◆ PROBLEM TO SOLVE
Among the entries below, please show each line that carries the word "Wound".

◆ GIVEN DATA
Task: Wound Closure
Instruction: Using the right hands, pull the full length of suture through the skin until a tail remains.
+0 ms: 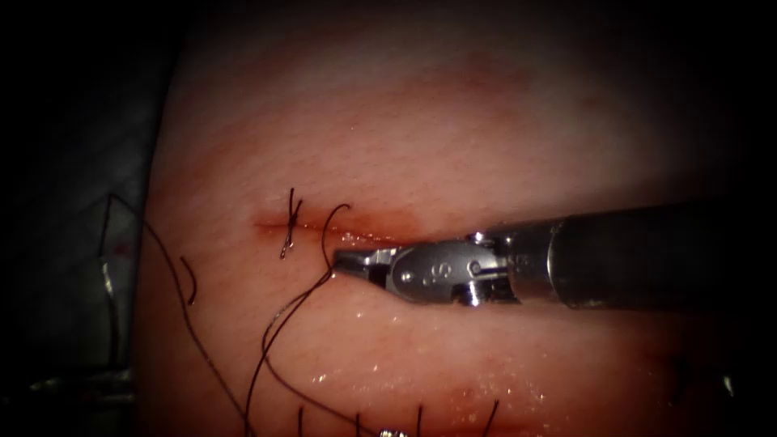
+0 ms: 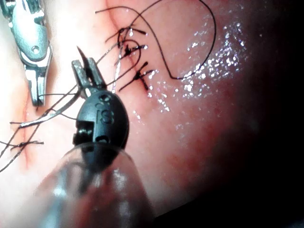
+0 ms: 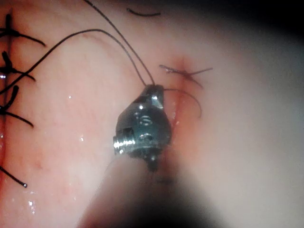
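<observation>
The right tool (image 1: 344,260), entering from 3 o'clock, has its jaws closed on the thread (image 1: 275,324) just below the cut (image 1: 356,232). The left tool (image 2: 88,71) clasps the needle (image 2: 83,56) near its tip, clear of the tissue (image 1: 486,121).

Bare tissue (image 1: 453,121) above the cut (image 1: 356,231) lies open. Below it, loops of thread (image 1: 271,340) and the right end effector (image 1: 344,263) crowd the way.

R tool (image 1: 344,260) shut on thread (image 1: 285,320) | just below cut (image 1: 364,235) | knot (image 1: 290,226) at cut's L end
</observation>
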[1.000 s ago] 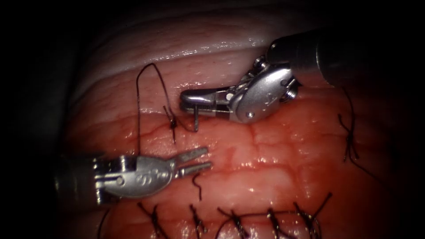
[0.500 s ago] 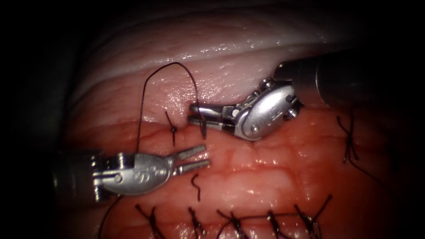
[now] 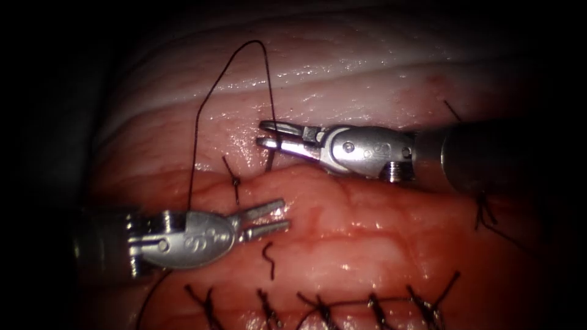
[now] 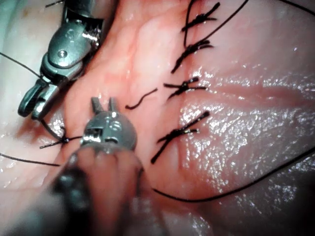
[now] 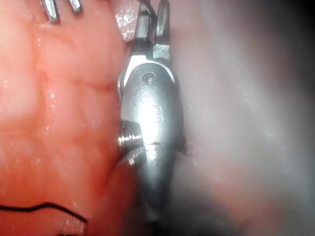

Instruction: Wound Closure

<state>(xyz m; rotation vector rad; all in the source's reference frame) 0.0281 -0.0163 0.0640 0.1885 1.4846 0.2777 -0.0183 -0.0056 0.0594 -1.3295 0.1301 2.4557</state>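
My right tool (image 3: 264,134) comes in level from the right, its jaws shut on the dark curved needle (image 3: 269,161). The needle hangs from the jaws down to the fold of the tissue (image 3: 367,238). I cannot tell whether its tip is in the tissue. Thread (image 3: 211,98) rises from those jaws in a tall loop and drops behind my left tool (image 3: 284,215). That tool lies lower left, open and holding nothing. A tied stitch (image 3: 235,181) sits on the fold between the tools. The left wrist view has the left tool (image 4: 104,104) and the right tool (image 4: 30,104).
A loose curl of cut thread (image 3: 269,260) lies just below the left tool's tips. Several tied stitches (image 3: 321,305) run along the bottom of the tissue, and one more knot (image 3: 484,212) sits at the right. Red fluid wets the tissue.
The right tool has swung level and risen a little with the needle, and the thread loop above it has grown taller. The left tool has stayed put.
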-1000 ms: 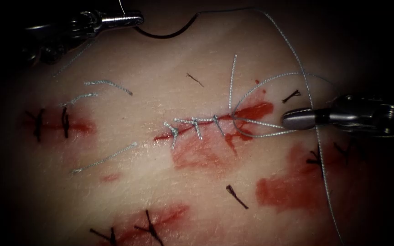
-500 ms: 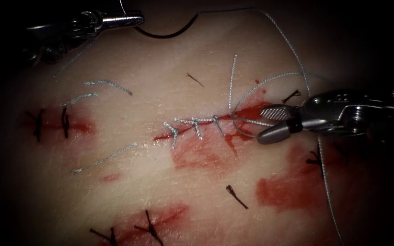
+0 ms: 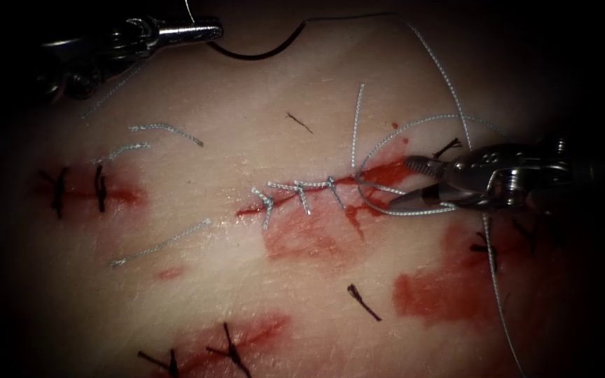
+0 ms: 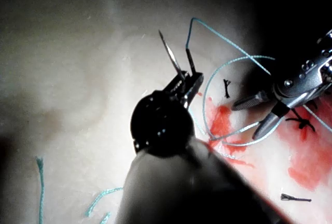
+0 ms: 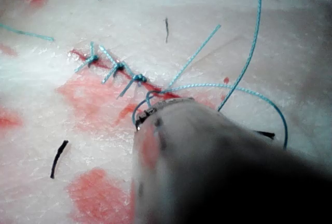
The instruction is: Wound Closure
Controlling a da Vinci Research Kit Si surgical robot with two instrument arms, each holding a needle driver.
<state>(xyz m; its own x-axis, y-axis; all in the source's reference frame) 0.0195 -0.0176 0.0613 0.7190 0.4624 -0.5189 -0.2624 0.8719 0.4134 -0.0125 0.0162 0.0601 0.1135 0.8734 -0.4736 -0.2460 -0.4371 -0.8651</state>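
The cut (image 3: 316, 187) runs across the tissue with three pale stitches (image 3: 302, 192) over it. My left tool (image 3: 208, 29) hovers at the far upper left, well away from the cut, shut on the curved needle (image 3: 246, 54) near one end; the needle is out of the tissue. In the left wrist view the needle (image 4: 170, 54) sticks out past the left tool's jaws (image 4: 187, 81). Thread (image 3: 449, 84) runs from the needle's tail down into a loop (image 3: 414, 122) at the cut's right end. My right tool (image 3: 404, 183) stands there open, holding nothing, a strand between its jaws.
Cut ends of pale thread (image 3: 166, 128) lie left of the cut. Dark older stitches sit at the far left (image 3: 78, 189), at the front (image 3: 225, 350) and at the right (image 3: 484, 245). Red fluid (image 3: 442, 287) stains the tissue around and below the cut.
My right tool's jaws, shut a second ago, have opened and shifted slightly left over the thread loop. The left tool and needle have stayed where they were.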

◆ OUTPUT OF THE EXERCISE
Task: Wound Closure
Instruction: Wound Closure
The instruction is: Wound Closure

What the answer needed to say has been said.